Microsentis

Scientific classification
- Kingdom: Animalia
- Phylum: Acanthocephala
- Class: Eoacanthocephala
- Order: Neoechinorhynchida
- Family: Neoechinorhynchidae
- Genus: Microsentis Martin & Multani, 1966

= Microsentis =

Genus of worms

Microsentis is a monotypic genus of worms belonging to the family Neoechinorhynchidae.

==Taxonomy==
The species was described by Martin & Multani in 1966. The National Center for Biotechnology Information does not indicate that any phylogenetic analysis has been published on Microsentis that would confirm its position as a unique order in the family Neoechinorhynchidae.

==Description==

Microsentis wardae consists of a proboscis covered in hooks and a long trunk.

==Distribution==
The distribution of M. wardae is determined by that of its hosts. They are found in Northern America.

==Species==
Species:
- Microsentis wardae Martin & Multani, 1966

==Hosts==

Life cycle of Acanthocephala.

The life cycle of an acanthocephalan consists of three stages beginning when an infective acanthor (development of an egg) is released from the intestines of the definitive host and then ingested by an arthropod, the intermediate host. Although the intermediate hosts of Microsentis are ???. When the acanthor molts, the second stage called the acanthella begins. This stage involves penetrating the wall of the mesenteron or the intestine of the intermediate host and growing. The final stage is the infective cystacanth which is the larval or juvenile state of an Acanthocephalan, differing from the adult only in size and stage of sexual development.
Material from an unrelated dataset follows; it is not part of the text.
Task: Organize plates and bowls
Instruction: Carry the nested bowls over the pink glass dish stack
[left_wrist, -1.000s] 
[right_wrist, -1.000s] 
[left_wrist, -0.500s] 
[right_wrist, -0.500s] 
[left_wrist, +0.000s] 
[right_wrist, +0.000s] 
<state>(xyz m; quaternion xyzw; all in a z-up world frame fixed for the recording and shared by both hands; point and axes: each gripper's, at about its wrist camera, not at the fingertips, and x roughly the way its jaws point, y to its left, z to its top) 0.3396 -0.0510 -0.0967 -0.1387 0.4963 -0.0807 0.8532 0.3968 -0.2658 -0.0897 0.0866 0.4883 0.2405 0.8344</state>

The cystacanths within the intermediate hosts are consumed by the definitive host, usually attaching to the walls of the intestines, and as adults they reproduce sexually in the intestines. The acanthor is passed in the feces of the definitive host and the cycle repeats. There may be paratenic hosts (hosts where parasites infest but do not undergo larval development or sexual reproduction) for Microsentis.

M. wardae parasitizes animals. There are no reported cases of M. wardae infesting humans in the English language medical literature.